Disaggregation-induced ESIPT: a novel approach towards development of sensors for hyperglycemic condition

Hyperglycaemia is a condition of metabolic disorder in which glycation of human serum albumin (HSA) protein occurs. Upon glycation, the α-helical region of the protein undergoes characteristic changes in its structural features. In this study, we designed a fluorescence probe that can distinguish HSA proteins from glycated HSA (GHSA) proteins. The developed probe contains an oxazolonapthoimidazo[1,2- a ]pyridine-based moiety ( ONIP1 ) and was designed using rational computational techniques. The compound exhibits aggregation-induced enhanced emission (AIEE) along with the excited-state intermolecular proton transfer (ESIPT) phenomenon. Density functional theory (DFT) calculations have provided data on ground- and excited-state energy-optimized structures and properties of the proposed enol (N*) and keto (T*) form, which is also in agreement with the solution-state experimental findings and supports the occurrence of the ESIPT phenomenon.
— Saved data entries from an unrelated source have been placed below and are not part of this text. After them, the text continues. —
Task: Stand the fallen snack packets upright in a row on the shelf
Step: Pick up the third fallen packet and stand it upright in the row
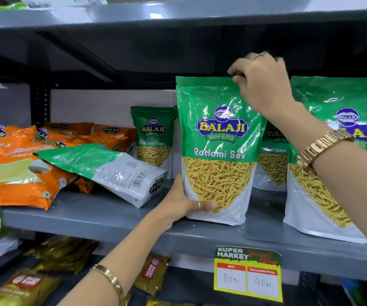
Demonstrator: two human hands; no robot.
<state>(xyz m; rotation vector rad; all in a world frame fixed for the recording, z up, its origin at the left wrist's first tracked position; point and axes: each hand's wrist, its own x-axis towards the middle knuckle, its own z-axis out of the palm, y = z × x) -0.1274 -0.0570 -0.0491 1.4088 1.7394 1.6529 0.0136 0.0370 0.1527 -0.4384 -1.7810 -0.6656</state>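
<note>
A green Ratlami Sev packet [217,138] stands upright at the front of the grey shelf [103,215]. My right hand [264,85] pinches its top edge, and my left hand [182,204] grips its lower left corner. Another green packet [103,166] lies fallen face down to the left, resting on orange packets. Upright green packets stand behind at the left [153,135], behind at the right [273,155], partly hidden, and at the front right [332,151] behind my right forearm.
Several orange Balaji packets [15,164] lie in a heap on the shelf's left part. A price tag [247,272] hangs on the shelf's front edge. Gold packets [63,252] lie on the shelf below. Another shelf board [178,14] runs close overhead.
</note>
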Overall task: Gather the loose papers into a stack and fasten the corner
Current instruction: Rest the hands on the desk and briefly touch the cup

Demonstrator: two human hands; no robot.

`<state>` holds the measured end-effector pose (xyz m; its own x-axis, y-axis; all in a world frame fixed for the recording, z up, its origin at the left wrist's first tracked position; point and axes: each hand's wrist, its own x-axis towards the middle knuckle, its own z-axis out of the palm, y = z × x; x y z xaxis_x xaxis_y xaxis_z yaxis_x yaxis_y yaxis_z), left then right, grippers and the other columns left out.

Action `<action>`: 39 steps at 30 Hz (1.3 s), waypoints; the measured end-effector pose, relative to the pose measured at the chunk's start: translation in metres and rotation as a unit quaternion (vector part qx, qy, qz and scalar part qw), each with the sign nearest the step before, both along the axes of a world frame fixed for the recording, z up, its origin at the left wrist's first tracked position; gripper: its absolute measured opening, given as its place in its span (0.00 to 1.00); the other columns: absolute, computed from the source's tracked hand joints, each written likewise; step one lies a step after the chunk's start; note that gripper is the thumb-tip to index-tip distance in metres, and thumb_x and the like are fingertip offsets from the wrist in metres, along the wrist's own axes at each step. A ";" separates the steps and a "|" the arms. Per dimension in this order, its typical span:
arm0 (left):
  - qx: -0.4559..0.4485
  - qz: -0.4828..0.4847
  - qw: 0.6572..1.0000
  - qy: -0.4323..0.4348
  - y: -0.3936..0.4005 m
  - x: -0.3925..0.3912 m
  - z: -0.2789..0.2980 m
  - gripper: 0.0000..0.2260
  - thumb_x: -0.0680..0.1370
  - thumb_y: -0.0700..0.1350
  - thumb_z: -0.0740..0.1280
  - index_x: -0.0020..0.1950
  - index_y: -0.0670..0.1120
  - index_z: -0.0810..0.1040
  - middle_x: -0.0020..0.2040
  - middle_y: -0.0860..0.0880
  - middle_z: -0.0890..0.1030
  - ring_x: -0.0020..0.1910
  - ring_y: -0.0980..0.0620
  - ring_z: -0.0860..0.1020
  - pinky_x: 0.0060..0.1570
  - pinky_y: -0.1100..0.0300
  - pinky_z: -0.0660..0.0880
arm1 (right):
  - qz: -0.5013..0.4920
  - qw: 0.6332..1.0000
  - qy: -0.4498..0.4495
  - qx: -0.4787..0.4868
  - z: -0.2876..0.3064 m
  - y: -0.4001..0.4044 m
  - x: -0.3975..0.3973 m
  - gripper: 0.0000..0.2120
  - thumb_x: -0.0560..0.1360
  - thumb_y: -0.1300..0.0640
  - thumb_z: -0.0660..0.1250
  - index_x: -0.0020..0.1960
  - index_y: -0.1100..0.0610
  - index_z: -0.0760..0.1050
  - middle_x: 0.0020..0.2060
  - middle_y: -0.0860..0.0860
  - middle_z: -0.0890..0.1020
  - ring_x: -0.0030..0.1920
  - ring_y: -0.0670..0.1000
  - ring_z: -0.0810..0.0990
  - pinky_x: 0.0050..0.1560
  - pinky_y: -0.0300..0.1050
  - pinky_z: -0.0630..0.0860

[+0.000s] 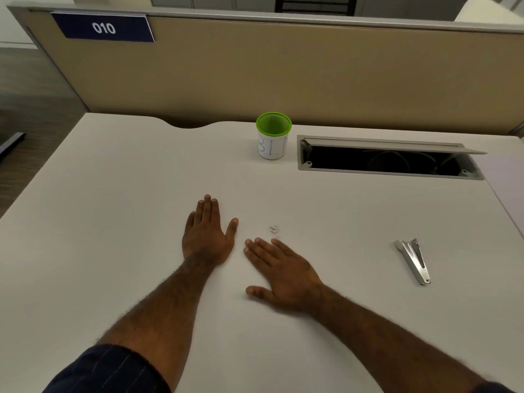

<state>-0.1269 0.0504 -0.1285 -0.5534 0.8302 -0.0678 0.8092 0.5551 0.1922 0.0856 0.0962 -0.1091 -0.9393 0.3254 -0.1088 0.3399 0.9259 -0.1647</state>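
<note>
My left hand [208, 234] lies flat, palm down, on the white desk [113, 222], fingers pointing away from me. My right hand [279, 272] lies flat beside it, fingers spread and angled to the left, thumb toward me. Neither hand holds anything. A small cluster of loose metal staples [273, 229] sits just beyond my right fingertips. A silver stapler [414, 259] lies on its side at the right, well apart from both hands. I cannot make out separate sheets of paper against the white desktop.
A green-rimmed white cup [272, 136] with blue lettering stands at the back centre. An open cable hatch [388, 158] is recessed in the desk at the back right. A tan partition [283, 75] with a blue "010" label [103, 27] bounds the far edge.
</note>
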 end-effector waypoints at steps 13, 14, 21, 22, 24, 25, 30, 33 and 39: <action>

Using ONIP1 , we were able to distinguish HSA and GHSA proteins via typical modulation of AIEE and ESIPT events. An oxazolonapthoimidazo[1,2- a ]pyridine-based fluorescence probe ONIP1 was designed and synthesized via multicomponent reaction. ONIP1 was able to distinguish human serum albumin (HSA) from and glycated-HSA via modulation of AIEE- and ESIPT-based dual channel emission properties.